Le cristal, en permettant de voir le futur, incarne cette tentation de court-circuiter le processus naturel de l’apprentissage. La cohésion du groupe s’affine, même si certaines tensions initiales semblent s’être effacées un peu trop vite. La friction entre Lysa et Connor, présente dans les premiers épisodes, aurait pu apporter une dynamique plus riche si elle avait été prolongée. Cela dit, leur collaboration dans cet épisode montre une certaine maturité. La confiance se construit non pas dans le confort, mais dans l’épreuve. Vikram, quant à lui, continue de se révéler comme un personnage central. Son passé, ses blessures, ses compétences linguistiques rares et sa capacité à tenir tête à la magie en font un pilier du groupe.

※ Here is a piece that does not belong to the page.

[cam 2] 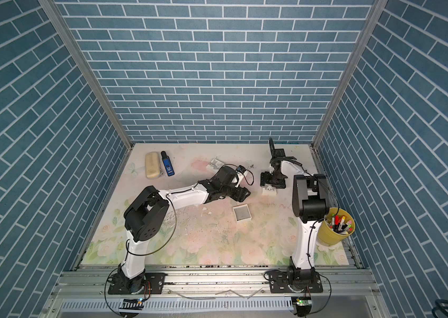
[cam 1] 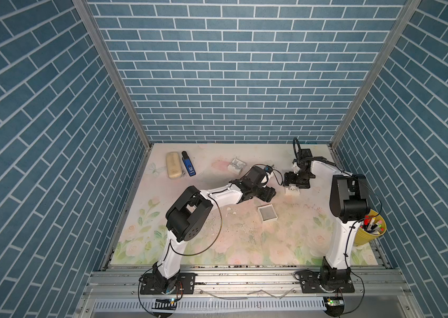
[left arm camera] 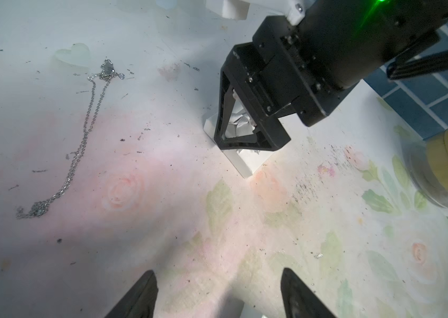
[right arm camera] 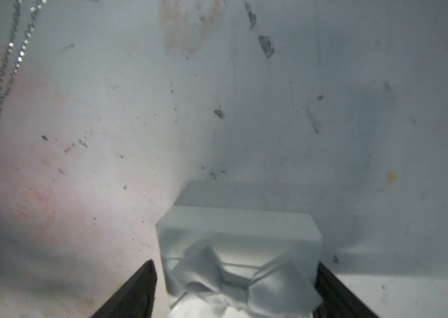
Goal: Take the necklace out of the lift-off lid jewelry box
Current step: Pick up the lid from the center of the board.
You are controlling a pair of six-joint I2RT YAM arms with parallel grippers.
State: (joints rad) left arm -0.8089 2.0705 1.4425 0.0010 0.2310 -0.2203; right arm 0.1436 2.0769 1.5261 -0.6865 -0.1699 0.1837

Mais son équilibre reste fragile. 

 

L’évocation d’Anya suffit à le désarçonner, ce qui laisse entendre que ses décisions futures seront encore influencées par cette faille. Une fois le cristal neutralisé et le danger écarté, l’épisode ne cherche pas à revenir au statu quo. Il laisse des traces. Tous n’ont pas récupéré leurs souvenirs, et certaines séquelles restent visibles. Mais cette imperfection rend l’ensemble plus crédible. Dans la réalité, les traumatismes laissent rarement les individus inchangés. Ce que cet épisode réussit à faire, c’est mettre en lumière la valeur réelle de la mémoire, non pas comme simple réservoir d’informations, mais comme fondation de l’identité. Sans mémoire, pas de lien durable, pas d’apprentissage profond, pas de sens à ce qui a été accompli.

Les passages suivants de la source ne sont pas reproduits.